The details of Unicode collation are quite complex, though for the most part it just Does The Right Thing according to a human of that locale. But it doesn't behave like the simple strcmp and strcasecmp functions that programmers are used to!

  • The collation algorithm first compares the strings ignoring case and diacritics, just looking at the base letters. If the letters are not equal, it stops and returns the relative ordering based on the mismatched letters. This is usually, but not always, the ordering English speakers are used to; for example, in Lithuanian "Y" comes after "I", and in traditional Spanish the sequence "CH" sorts as a single letter that comes between "C" and "D".
  • Otherwise, if diacritic-sensitive, it compares the strings again, this time considering also diacritics (accents). If they differ, it returns the relative ordering. By default an accented letter sorts just after the base letter, but many locales have special rules: "Å" in Danish is treated as a separate letter that sorts just after "Z".
  • Otherwise, if case-sensitive, it compares the strings again, now considering case; if they differ in case, it returns the relative ordering, with lowercase coming before uppercase (contrary to the intuition of programmers used to ASCII ordering!)

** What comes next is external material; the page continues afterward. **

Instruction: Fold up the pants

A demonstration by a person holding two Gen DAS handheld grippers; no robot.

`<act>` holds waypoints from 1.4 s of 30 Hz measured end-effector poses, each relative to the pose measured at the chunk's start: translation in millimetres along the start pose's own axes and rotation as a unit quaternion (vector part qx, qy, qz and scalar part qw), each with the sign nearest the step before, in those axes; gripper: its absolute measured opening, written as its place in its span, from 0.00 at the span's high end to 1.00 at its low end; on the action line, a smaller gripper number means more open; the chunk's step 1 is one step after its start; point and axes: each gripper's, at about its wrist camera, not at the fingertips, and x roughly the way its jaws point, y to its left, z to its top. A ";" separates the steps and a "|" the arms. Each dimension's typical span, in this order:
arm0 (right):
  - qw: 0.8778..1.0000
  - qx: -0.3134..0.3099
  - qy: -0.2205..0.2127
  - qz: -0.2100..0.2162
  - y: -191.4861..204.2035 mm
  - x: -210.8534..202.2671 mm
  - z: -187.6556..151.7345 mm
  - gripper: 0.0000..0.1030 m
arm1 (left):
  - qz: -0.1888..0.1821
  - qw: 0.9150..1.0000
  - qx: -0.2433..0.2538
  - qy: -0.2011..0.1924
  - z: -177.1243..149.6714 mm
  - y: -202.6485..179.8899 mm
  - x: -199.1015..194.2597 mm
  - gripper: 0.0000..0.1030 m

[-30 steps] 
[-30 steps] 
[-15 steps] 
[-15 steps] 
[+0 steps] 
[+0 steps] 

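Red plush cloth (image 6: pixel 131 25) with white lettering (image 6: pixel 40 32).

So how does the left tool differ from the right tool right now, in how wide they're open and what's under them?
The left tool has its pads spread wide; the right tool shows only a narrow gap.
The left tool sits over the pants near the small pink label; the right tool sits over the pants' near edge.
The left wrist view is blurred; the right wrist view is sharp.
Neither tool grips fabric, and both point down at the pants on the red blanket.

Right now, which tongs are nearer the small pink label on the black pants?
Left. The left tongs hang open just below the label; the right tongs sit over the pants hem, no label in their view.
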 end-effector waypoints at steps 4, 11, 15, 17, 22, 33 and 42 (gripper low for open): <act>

The above applies to the Roman alphabet. For many non-Roman scripts, especially Chinese and Japanese, the rules get much more complicated.

Some unintuitive results: in a case-sensitive collation, "abc" comes before "ABC" (lowercase first!), but "abd" comes after "ABC" because the letter mismatch takes priority over the case mismatch. Likewise, "ápple" comes after "Apple" (in most locales) because the diacritic is higher priority than uppercase.

6. MATCH and Full-Text Search

The MATCH operator queries a full-text-search (FTS) index.

  • Its first parameter is the name of the index.
  • Its second parameter is a search string.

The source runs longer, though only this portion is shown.